I signed on many months ago, while I was still pregnant with Elijah, to be part of a book. I chose to be photographed for the book, and to put a face to the many expectant Mothers who find out that the baby they are carrying has Down syndrome.  I decided to put it all out there- the fear, the nerves, the confusion...the Love, because I believe that these things will be important and sentimental keepsakes for my boys.  Keepsakes that say that their Mother is not perfect or without conflict, but show that I Loved them. In the face of fear, I Loved Elijah.

The book was released last month and last night was the Los Angeles book release party for this book, called, "I'm Down With You".  It was a lovely, simple affair held at a furniture design studio in LA, where people involved in the making of the book gathered to celebrate.  Most importantly, it was the place where the models for the book were on hand to sign copies and get their moment of glory.  I was quite out-of-place as a model in this book, because the subjects were all people-babies, children, teens and adults- with Down syndrome. We took a group photo at the party and then everyone commenced on having their books signed.  The models were so excited to sign books and to be a celebrity for the evening.  It was so heart warming that you saw nothing but ear to ear smiles or eyes brimming with tears and pride that evening.  I had both.  I did not bring Elijah with me, as it was really too late for him to be out and about, but brought a picture to show off my handsome little man to those who had only met me (including the photographer) while I was pregnant.  I was happy to share the news of his birth, his sweet nature and the peace that I have felt since he was delivered to our family.  I also got to see one of my favorites from the photo shoot day.  Her name is Katelyn and I fell in love with her during the shoot.  She was nearly 7 at the time of the shoot and just as adorable as could be.  She has a zest for life, an infectious smile and is bright and smart.  I remember feeling...well, relieved, really.

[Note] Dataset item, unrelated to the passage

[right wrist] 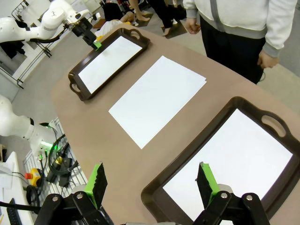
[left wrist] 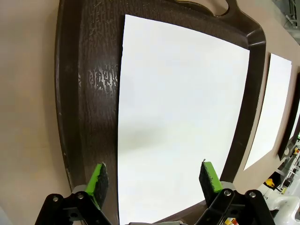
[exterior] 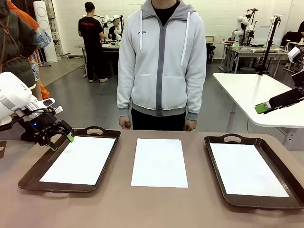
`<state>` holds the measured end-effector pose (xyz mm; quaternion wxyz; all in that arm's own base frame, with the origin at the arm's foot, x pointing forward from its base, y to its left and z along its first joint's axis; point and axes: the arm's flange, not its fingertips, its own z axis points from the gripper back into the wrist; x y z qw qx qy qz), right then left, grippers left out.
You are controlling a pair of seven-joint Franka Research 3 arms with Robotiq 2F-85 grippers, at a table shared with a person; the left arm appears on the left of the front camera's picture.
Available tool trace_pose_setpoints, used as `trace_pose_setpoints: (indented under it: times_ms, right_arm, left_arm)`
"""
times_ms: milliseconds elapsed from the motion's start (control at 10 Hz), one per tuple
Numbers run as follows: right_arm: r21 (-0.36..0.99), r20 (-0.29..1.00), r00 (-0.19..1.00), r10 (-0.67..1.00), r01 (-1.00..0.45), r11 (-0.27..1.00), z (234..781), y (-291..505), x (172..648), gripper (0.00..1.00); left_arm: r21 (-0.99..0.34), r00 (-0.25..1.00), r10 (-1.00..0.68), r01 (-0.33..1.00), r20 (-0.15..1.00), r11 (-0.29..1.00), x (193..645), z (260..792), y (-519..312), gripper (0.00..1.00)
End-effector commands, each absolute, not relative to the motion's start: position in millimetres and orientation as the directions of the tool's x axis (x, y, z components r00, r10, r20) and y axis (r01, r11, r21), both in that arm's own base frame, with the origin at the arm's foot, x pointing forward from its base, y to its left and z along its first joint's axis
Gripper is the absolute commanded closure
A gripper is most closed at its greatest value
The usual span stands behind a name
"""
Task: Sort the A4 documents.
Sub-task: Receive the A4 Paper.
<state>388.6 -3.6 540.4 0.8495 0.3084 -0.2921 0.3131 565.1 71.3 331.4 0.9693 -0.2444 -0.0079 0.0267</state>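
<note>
front, left gripper (exterior: 61, 141): jaws spread wide with nothing between them, poised over the far left corner of the left tray (exterior: 29, 178).
front, right gripper (exterior: 261, 108): up at the picture's right edge, one green pad showing, above and beyond the right tray (exterior: 212, 161); its jaw gap cannot be read from this angle.
front, a4 documents: three white sheets in a row. the left sheet (exterior: 78, 160) lies flat in the left tray, the middle sheet (exterior: 159, 162) lies on the bare table (exterior: 156, 206) between the trays, and the right sheet (exterior: 247, 170) lies flat in the right tray.
front, person (exterior: 161, 61): in a grey zip hoodie, standing at the table's far edge behind the middle sheet, both hands hanging by the edge.
left wrist, left gripper (left wrist: 154, 180): green pads (left wrist: 99, 180) stand far apart and grip nothing, looking down on the left sheet (left wrist: 183, 117).
left wrist, left tray (left wrist: 89, 93): dark brown, its bare floor showing along one side of the sheet; the middle sheet (left wrist: 269, 108) lies beyond its rim on the table.
right wrist, right gripper (right wrist: 152, 183): jaws wide open and empty, above the near corner of the right tray (right wrist: 187, 161).
right wrist, a4 documents: the right sheet (right wrist: 234, 164) fills most of its tray's floor; the middle sheet (right wrist: 157, 98) lies apart from both trays; the left sheet (right wrist: 110, 63) lies in the left tray (right wrist: 77, 80), with the left gripper (right wrist: 91, 40) over that tray's far end.
</note>
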Motion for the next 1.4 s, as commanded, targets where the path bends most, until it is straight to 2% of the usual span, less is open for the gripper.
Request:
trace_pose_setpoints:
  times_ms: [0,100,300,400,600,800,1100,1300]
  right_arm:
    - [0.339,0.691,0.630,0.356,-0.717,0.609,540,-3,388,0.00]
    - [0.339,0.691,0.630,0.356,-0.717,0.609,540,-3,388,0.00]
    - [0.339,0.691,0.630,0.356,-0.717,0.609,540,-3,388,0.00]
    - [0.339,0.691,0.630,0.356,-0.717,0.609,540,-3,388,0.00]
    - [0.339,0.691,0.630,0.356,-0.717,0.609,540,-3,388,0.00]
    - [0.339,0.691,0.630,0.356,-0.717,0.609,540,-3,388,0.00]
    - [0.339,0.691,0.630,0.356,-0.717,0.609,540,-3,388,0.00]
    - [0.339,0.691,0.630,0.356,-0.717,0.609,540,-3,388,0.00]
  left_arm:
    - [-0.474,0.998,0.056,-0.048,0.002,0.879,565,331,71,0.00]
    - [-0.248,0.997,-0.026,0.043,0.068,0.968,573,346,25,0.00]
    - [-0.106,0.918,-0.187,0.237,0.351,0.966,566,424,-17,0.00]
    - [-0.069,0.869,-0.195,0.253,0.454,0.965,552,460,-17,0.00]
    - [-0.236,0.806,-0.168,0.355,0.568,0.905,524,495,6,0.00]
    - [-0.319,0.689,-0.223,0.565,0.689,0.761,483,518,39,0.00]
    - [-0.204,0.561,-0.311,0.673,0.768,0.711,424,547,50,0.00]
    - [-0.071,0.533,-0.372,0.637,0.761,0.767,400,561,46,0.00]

I was relieved because she was almost everything you would ever want your child to be.  Maybe she won't become an astronaut or a ballerina, but I have no doubt that she'll "become" something very important to a lot of people.  In fact, she doesn't need to become it, she already is.  She is an advocate for Love, for Joy, and a remover of fear- just by Being.  I have thought so many times about Katelyn and her Mom, Kelly.  Kelly made an equally important impression on me. She has a radiant smile (no wonder Katelyn has the same) and just a very serene, confident air about her.  There are no excuses being made, no chip on her shoulder... just Grace. It was less about what she said, though I clung to every word, but more about how she acted.  She acted like she was Fine.  In fact, better than Fine. Happy.  So, I knew I would be fine too. Probably even Happy. And I am.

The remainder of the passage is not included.